BEGIN
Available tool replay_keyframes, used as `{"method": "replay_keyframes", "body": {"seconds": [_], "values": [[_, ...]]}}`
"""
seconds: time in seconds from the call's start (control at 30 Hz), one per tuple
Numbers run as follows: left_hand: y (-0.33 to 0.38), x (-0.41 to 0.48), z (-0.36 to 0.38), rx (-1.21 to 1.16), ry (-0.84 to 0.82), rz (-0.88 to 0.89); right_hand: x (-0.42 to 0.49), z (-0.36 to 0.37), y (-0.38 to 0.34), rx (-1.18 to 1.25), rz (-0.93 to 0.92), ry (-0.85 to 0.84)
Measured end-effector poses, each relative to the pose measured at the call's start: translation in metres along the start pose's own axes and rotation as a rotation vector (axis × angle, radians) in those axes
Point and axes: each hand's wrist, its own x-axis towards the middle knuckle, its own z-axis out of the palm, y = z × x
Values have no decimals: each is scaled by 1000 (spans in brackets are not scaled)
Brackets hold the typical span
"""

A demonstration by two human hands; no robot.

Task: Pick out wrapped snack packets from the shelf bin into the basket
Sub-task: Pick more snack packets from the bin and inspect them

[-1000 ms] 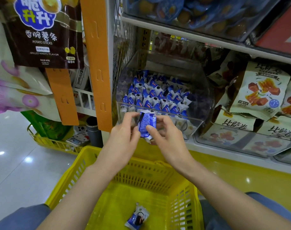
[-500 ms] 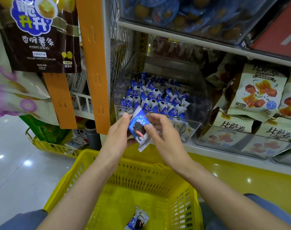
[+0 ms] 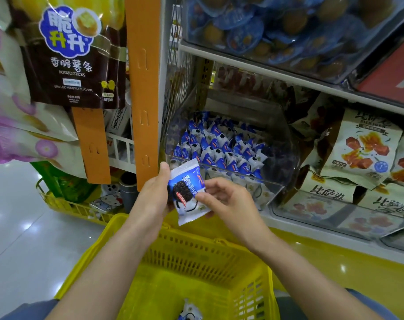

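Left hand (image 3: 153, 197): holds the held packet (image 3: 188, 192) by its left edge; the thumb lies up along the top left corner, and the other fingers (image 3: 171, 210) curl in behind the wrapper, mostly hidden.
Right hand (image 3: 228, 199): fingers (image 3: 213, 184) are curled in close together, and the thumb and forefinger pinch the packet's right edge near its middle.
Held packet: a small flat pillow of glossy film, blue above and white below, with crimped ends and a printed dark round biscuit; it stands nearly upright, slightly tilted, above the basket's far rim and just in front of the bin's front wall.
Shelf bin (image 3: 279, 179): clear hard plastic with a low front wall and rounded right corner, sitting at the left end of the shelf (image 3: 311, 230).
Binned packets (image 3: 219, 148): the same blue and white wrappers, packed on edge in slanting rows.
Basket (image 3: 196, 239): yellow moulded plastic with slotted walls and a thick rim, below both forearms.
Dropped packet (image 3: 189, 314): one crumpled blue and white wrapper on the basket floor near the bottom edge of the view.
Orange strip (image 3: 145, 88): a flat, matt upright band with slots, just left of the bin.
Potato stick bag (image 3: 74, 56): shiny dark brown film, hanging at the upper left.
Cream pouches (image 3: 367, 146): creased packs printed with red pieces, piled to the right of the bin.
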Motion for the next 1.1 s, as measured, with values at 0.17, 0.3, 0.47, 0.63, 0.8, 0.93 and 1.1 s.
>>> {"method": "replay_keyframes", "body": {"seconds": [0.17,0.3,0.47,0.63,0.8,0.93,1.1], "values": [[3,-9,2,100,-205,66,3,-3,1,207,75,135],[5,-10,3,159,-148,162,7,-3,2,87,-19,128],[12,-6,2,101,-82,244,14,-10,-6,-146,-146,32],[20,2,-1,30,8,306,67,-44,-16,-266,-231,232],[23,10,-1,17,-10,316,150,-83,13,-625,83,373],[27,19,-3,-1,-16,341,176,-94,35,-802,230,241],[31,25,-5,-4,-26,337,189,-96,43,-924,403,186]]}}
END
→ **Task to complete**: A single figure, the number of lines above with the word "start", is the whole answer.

→ **Written solution**: 2